Task instructions :: From the listing below, copy each line where "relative" occurs.
(Supplied data Opens)
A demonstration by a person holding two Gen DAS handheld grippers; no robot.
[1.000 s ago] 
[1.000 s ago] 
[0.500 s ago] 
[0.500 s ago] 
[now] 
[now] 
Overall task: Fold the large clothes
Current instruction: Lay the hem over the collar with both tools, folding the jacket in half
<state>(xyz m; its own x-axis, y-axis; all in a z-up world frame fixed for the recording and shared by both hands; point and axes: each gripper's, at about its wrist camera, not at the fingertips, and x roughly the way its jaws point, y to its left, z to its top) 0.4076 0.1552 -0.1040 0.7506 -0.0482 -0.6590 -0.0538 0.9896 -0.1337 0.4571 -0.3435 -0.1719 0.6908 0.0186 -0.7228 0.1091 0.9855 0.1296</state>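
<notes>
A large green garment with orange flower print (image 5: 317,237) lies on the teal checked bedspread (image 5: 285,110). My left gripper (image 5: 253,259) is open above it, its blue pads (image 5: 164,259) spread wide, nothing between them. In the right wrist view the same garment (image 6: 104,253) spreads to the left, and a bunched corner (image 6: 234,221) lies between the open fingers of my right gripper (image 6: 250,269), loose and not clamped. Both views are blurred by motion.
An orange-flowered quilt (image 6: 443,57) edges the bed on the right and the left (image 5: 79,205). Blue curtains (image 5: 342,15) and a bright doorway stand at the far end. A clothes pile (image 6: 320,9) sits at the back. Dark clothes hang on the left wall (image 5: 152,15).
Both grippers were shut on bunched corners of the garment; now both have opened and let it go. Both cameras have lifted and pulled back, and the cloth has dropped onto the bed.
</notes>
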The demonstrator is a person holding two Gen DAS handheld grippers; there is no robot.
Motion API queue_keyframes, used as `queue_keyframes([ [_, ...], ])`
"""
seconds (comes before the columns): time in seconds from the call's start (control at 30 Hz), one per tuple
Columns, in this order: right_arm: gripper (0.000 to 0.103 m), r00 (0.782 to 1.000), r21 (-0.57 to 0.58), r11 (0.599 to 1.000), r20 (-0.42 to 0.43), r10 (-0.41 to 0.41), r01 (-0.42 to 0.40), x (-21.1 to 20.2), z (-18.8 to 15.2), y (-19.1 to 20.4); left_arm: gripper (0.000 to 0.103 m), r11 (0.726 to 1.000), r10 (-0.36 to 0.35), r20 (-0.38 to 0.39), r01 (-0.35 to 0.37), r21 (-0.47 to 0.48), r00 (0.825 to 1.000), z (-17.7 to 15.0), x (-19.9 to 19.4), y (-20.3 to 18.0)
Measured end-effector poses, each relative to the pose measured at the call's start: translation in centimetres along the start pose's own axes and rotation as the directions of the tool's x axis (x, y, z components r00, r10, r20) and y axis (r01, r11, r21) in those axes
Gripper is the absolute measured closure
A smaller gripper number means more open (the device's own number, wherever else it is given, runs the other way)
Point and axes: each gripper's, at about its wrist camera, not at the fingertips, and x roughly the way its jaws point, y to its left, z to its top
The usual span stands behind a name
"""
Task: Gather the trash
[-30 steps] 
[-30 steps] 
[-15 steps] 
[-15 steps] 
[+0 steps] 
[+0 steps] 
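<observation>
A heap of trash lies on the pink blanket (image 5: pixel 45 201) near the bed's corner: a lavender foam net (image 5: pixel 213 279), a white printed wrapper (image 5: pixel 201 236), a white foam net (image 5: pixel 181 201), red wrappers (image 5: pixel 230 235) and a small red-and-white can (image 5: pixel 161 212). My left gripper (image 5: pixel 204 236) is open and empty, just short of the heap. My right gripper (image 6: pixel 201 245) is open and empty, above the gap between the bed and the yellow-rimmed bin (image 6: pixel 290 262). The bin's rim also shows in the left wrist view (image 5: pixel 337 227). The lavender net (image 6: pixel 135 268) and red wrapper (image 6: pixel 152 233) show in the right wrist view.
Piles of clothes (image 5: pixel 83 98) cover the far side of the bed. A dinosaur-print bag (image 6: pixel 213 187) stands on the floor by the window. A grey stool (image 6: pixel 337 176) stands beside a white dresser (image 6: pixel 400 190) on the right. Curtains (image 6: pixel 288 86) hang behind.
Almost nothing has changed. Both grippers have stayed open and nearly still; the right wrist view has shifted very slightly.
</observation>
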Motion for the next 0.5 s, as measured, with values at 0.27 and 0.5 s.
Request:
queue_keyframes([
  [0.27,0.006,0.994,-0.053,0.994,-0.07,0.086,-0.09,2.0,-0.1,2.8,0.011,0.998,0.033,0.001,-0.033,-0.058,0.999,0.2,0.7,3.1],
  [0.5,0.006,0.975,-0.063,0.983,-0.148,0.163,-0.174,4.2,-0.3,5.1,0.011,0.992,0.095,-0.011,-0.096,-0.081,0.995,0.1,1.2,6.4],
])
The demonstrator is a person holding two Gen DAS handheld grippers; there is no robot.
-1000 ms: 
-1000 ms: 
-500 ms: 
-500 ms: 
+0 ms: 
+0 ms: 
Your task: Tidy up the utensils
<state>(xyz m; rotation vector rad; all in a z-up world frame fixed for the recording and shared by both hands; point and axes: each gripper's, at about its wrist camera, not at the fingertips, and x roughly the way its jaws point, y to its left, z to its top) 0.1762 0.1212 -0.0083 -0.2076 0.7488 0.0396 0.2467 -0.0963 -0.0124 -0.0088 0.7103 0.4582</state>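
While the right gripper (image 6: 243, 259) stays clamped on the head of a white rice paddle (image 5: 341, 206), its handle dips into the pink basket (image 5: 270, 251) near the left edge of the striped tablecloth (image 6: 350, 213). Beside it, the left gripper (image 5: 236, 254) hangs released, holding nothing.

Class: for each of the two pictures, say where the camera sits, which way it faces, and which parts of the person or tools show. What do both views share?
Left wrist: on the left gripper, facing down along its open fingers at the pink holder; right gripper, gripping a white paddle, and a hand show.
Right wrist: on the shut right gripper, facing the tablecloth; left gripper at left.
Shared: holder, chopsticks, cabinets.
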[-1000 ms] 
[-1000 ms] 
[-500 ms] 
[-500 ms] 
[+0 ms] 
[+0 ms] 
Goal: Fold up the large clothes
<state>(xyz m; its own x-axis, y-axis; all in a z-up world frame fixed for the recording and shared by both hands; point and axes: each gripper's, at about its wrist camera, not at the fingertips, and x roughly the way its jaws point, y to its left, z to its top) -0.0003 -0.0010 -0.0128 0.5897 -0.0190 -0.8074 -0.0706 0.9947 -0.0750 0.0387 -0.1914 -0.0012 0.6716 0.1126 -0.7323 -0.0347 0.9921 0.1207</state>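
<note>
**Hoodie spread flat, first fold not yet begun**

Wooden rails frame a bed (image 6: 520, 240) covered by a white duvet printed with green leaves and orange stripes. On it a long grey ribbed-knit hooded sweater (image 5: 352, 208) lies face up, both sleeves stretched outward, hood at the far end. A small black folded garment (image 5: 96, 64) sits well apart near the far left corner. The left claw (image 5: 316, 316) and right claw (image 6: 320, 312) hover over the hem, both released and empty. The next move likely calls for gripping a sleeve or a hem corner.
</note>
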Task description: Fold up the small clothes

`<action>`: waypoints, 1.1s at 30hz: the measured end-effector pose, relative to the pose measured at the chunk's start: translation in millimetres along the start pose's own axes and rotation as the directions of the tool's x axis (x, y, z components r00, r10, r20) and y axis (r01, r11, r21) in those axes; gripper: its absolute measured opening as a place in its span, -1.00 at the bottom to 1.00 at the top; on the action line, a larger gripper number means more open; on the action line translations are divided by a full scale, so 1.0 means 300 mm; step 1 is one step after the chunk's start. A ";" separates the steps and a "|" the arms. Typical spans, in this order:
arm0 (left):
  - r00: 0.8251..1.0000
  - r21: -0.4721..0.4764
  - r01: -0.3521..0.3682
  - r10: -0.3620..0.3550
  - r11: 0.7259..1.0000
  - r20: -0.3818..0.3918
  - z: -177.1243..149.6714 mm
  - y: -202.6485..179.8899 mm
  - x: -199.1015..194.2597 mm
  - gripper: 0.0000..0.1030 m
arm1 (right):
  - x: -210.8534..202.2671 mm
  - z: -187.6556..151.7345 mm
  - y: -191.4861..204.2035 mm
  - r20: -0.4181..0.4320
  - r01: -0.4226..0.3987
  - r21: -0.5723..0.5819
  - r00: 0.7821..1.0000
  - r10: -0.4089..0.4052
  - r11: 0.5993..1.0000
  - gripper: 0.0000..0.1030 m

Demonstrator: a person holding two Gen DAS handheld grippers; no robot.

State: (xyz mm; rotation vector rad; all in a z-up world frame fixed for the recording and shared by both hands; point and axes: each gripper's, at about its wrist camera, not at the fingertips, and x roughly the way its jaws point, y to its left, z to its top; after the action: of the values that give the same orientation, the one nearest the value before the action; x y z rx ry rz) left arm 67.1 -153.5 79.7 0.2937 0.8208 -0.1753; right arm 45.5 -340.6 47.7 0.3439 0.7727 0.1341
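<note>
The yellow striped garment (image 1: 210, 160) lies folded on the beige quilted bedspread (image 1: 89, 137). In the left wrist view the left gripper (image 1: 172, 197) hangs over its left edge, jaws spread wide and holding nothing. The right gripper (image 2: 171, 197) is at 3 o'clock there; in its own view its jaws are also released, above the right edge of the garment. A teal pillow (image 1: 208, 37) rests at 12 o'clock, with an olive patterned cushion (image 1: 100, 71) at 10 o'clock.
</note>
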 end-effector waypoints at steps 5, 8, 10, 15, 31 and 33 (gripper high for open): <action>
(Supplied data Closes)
Solved problem ::
Measured end-effector poses, each relative to the pose measured at the call's start: translation in centimetres along the start pose's own axes and rotation as the directions of the tool's x axis (x, y, z components r00, r10, r20) and y axis (r01, r11, r21) in those axes
`<action>`: waypoints, 1.1s at 30hz: the measured end-effector pose, relative to the pose measured at the chunk's start: translation in millimetres along the start pose's own axes and rotation as the directions of the tool's x axis (x, y, z components r00, r10, r20) and y axis (r01, r11, r21) in those axes; gripper: its absolute measured opening as a place in its span, -1.00 at the bottom to 1.00 at the top; on the action line, a larger gripper number means more open; on the action line translations are divided by a full scale, so 1.0 means 300 mm; step 1 is one step after the chunk's start. A ";" separates the steps and a "|" the arms. Typical spans, in this order:

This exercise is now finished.